Task description: Scan the records for lines with the word "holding", and copy every such line.

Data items
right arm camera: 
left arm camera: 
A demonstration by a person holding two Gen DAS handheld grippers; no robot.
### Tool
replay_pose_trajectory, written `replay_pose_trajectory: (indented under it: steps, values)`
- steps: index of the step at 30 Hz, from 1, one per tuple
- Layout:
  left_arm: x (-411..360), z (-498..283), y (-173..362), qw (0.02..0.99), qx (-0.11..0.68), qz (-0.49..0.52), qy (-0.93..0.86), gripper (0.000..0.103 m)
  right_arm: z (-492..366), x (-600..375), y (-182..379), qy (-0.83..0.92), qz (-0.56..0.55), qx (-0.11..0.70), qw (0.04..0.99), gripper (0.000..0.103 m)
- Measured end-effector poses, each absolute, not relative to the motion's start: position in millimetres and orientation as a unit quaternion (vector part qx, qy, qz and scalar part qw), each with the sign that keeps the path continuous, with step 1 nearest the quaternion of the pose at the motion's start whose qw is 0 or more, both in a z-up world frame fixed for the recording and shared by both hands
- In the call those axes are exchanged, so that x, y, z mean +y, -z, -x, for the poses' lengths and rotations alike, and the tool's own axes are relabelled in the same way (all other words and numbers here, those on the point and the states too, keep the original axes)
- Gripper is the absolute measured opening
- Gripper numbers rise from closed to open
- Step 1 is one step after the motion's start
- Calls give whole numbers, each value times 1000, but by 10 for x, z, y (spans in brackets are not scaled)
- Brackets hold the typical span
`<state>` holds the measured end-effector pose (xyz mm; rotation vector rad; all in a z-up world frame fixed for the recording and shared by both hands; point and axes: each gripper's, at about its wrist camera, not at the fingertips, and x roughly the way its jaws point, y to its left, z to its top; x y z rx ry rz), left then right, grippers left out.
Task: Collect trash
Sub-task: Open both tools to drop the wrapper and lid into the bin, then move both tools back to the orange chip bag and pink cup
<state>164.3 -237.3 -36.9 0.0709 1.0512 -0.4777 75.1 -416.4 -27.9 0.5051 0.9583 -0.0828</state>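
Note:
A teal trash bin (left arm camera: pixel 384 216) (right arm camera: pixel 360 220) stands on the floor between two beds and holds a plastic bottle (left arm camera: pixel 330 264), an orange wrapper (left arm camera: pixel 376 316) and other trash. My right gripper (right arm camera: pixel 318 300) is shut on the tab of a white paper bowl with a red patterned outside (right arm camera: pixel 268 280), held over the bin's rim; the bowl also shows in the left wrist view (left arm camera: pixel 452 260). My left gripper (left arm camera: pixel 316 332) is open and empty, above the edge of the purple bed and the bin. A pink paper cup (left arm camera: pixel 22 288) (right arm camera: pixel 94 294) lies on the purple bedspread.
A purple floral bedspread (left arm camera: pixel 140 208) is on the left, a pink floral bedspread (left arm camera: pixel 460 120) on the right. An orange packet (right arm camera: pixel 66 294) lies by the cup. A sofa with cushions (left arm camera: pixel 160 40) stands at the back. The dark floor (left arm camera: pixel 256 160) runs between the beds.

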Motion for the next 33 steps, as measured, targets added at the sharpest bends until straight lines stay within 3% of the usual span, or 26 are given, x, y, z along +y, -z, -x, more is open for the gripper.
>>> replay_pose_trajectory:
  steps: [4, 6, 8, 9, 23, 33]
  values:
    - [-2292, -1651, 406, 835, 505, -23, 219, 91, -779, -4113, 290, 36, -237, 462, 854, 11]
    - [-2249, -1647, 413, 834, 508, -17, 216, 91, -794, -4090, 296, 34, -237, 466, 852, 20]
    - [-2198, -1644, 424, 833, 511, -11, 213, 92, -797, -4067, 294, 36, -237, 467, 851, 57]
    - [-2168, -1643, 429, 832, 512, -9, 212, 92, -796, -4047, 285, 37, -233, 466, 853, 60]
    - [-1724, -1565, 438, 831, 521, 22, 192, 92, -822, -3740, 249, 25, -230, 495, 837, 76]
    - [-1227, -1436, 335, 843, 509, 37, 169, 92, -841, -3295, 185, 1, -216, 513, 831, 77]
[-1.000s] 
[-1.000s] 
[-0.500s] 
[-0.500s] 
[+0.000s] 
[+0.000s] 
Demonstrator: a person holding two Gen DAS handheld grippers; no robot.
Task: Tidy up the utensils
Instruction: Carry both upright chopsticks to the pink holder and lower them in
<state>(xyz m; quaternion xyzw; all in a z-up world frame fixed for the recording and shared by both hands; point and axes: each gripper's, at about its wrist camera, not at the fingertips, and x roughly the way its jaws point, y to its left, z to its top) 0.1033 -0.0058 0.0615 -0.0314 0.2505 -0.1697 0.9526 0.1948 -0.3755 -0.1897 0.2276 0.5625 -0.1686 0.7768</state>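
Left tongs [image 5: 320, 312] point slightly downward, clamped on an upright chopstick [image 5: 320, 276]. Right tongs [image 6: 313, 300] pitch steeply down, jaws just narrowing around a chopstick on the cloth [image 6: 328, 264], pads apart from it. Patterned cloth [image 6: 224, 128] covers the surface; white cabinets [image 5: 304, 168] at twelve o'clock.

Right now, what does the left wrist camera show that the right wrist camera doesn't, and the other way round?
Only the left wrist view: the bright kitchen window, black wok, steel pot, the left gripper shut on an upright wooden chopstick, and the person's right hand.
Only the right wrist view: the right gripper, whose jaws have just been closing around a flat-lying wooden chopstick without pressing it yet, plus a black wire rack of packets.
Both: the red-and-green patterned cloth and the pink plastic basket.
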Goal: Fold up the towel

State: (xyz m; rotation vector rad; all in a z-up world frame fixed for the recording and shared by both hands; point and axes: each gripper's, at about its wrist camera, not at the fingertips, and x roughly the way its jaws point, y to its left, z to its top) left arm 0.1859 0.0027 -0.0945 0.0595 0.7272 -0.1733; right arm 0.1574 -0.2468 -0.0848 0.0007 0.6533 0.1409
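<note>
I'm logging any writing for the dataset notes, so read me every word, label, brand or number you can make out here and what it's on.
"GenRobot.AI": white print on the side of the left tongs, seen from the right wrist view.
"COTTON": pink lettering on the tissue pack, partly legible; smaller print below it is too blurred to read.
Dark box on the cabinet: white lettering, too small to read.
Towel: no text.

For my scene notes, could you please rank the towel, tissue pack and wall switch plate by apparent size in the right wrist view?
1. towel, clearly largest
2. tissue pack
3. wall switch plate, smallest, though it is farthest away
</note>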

Task solution:
A demonstration by a person holding two Gen DAS handheld grippers; no robot.
Demonstrator: a person holding two Gen DAS handheld grippers; no robot.

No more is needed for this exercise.